Instructions to follow: Output only the lines of the entries that follow, starting at the one with "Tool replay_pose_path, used" and running down to the one with "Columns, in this", both included and unchanged.
● ● ● ● ● ● ●
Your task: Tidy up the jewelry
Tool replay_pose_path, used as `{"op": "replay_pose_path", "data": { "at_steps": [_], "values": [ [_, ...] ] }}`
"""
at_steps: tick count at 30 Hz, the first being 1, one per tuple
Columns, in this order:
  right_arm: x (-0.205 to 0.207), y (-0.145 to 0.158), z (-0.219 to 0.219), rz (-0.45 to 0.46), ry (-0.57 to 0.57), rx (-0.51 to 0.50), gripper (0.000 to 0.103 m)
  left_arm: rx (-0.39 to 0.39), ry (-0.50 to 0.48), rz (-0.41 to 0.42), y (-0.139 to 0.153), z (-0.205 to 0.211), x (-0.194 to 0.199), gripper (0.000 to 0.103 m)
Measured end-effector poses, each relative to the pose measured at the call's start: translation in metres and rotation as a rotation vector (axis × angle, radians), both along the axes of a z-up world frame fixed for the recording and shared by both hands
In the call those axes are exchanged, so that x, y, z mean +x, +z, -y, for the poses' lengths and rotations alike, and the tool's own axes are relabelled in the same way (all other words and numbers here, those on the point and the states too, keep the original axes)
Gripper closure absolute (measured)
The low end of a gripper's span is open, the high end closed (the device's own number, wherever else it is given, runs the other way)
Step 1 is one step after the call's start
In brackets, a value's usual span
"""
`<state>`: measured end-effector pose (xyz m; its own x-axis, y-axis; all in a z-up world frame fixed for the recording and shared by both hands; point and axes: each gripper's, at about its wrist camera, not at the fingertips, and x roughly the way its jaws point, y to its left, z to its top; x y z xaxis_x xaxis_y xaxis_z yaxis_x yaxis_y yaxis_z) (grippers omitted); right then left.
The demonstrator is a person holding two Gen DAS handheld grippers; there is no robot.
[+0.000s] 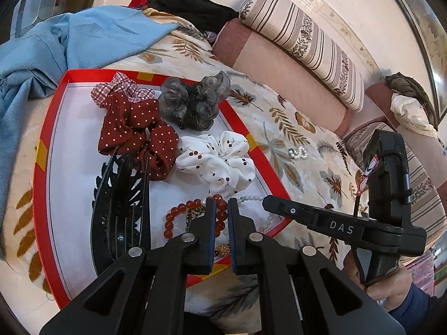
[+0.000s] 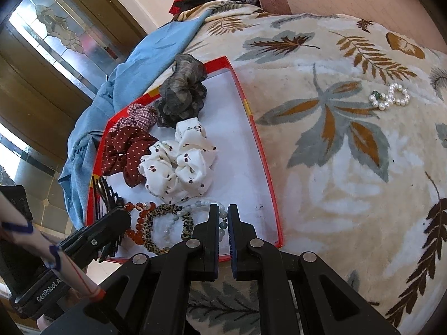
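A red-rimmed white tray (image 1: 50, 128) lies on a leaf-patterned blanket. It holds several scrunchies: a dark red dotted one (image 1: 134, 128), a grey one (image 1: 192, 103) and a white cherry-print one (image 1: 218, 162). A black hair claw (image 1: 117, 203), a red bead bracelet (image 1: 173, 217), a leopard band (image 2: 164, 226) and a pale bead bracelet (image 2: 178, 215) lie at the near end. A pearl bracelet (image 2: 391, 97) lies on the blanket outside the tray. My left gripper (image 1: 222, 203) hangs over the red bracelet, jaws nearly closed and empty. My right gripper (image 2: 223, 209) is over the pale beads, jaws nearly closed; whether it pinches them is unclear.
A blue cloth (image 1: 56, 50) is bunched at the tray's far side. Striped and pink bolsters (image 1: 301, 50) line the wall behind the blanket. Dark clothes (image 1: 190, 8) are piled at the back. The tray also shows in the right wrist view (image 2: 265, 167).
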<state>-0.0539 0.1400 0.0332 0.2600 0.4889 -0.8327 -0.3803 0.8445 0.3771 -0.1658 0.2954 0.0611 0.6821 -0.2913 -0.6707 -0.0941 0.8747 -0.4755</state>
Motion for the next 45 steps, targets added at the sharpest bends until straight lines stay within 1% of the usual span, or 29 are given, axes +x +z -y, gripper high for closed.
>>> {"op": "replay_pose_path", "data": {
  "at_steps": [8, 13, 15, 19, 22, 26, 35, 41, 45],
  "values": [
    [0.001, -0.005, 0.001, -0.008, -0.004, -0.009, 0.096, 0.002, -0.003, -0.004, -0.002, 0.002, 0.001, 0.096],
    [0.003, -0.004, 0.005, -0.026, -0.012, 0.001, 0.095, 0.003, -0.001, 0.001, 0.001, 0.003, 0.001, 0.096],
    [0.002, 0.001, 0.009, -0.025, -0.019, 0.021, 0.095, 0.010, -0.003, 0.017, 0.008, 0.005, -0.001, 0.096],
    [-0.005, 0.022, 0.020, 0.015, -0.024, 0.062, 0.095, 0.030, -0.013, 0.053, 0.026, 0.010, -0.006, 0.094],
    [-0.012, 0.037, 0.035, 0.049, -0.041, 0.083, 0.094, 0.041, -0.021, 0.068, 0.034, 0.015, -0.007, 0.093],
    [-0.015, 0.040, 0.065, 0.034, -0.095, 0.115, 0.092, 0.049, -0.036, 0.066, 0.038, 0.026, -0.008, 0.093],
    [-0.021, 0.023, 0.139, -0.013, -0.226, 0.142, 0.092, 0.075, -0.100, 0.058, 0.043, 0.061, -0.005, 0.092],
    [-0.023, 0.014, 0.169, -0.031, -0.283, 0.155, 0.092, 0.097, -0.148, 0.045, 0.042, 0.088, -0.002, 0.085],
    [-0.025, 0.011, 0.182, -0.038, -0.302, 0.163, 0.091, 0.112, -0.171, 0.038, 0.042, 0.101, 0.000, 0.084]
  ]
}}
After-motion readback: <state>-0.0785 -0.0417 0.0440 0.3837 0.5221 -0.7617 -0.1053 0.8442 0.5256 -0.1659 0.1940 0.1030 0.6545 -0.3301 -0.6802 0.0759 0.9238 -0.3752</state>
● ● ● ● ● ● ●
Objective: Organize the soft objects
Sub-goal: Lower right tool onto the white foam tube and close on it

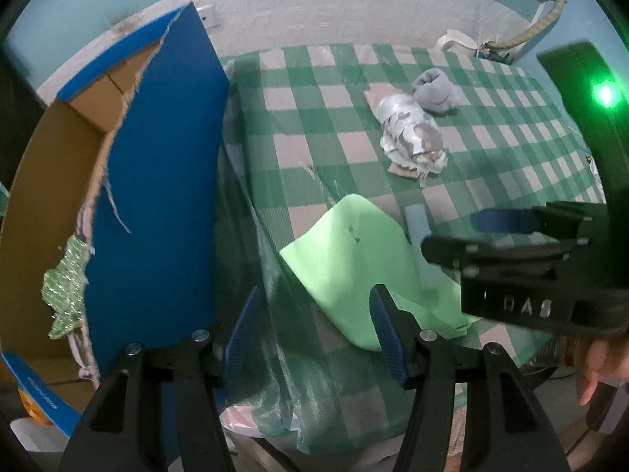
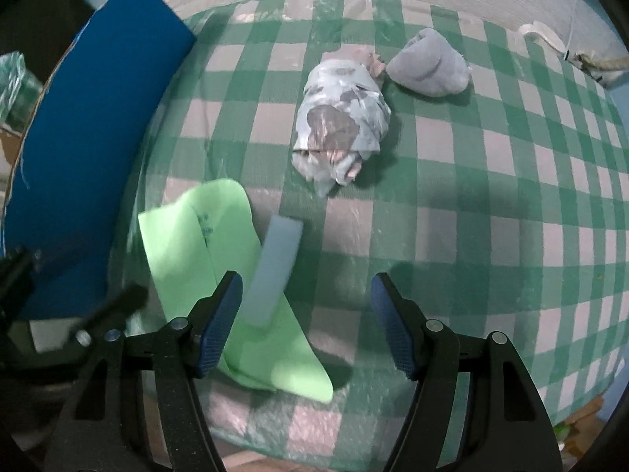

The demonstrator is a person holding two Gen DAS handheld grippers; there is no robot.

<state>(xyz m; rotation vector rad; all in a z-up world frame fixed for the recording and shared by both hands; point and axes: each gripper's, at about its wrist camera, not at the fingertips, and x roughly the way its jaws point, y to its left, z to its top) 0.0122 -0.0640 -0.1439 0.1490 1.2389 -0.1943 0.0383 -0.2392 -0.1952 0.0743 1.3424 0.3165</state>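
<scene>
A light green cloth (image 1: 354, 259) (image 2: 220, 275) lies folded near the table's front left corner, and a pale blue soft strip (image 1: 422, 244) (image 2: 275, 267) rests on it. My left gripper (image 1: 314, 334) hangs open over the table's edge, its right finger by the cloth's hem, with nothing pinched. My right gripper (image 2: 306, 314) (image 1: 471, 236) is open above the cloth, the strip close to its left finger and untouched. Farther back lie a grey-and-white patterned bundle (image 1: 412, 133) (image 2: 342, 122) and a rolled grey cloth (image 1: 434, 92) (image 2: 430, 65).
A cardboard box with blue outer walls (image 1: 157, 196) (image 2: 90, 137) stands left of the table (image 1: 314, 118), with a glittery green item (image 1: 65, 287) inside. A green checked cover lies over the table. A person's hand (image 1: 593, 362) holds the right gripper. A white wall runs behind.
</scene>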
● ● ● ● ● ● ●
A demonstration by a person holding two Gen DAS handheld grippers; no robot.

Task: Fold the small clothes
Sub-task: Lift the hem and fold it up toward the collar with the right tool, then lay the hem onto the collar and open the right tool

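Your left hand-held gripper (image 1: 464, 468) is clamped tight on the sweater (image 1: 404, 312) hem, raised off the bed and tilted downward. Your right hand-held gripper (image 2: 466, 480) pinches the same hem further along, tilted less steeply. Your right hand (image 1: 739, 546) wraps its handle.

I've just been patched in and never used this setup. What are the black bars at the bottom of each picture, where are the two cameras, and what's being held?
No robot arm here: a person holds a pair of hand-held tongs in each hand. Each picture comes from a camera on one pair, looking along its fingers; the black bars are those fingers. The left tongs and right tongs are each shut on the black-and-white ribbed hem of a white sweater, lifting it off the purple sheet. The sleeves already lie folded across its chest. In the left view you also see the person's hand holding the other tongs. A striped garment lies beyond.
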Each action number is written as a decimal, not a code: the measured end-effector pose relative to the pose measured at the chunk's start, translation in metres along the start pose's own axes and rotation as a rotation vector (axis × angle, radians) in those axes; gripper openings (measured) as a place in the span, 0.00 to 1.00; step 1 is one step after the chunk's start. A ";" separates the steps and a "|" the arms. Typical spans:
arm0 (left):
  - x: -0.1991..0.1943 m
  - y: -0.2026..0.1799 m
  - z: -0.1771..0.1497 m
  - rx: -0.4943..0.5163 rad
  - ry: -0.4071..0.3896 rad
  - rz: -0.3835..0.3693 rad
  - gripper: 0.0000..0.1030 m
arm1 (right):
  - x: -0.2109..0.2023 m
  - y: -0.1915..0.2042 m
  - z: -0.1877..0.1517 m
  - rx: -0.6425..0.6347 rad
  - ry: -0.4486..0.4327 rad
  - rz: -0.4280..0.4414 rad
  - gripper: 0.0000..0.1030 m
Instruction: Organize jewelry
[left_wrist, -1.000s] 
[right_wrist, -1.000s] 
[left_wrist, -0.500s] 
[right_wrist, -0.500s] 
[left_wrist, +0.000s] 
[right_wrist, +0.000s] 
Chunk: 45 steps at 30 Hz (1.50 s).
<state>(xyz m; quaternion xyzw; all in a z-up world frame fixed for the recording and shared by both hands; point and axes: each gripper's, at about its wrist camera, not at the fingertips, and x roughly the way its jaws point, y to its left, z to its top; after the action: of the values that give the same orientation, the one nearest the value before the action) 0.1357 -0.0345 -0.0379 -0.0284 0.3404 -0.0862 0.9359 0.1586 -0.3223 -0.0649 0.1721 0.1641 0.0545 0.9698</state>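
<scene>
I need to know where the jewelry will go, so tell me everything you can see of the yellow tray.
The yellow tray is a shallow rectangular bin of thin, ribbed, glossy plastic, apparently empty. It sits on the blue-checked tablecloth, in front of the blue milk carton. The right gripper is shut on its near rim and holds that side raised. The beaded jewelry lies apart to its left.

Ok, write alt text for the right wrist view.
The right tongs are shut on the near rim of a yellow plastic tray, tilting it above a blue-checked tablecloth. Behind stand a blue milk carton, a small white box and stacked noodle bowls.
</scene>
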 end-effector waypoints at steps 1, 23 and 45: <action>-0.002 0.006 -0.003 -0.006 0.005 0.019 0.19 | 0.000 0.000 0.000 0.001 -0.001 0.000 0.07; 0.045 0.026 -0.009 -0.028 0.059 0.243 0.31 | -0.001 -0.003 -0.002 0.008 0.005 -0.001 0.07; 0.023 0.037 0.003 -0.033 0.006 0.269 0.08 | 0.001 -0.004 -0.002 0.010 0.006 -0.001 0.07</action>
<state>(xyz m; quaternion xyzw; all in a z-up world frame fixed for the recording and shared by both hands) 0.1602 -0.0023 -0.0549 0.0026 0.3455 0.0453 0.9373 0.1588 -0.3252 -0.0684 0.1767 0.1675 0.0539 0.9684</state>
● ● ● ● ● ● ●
Exercise response:
Tool replay_pose_path, used as `{"op": "replay_pose_path", "data": { "at_steps": [_], "values": [ [_, ...] ] }}`
"""
at_steps: tick count at 30 Hz, the first being 1, one per tuple
Columns, in this order:

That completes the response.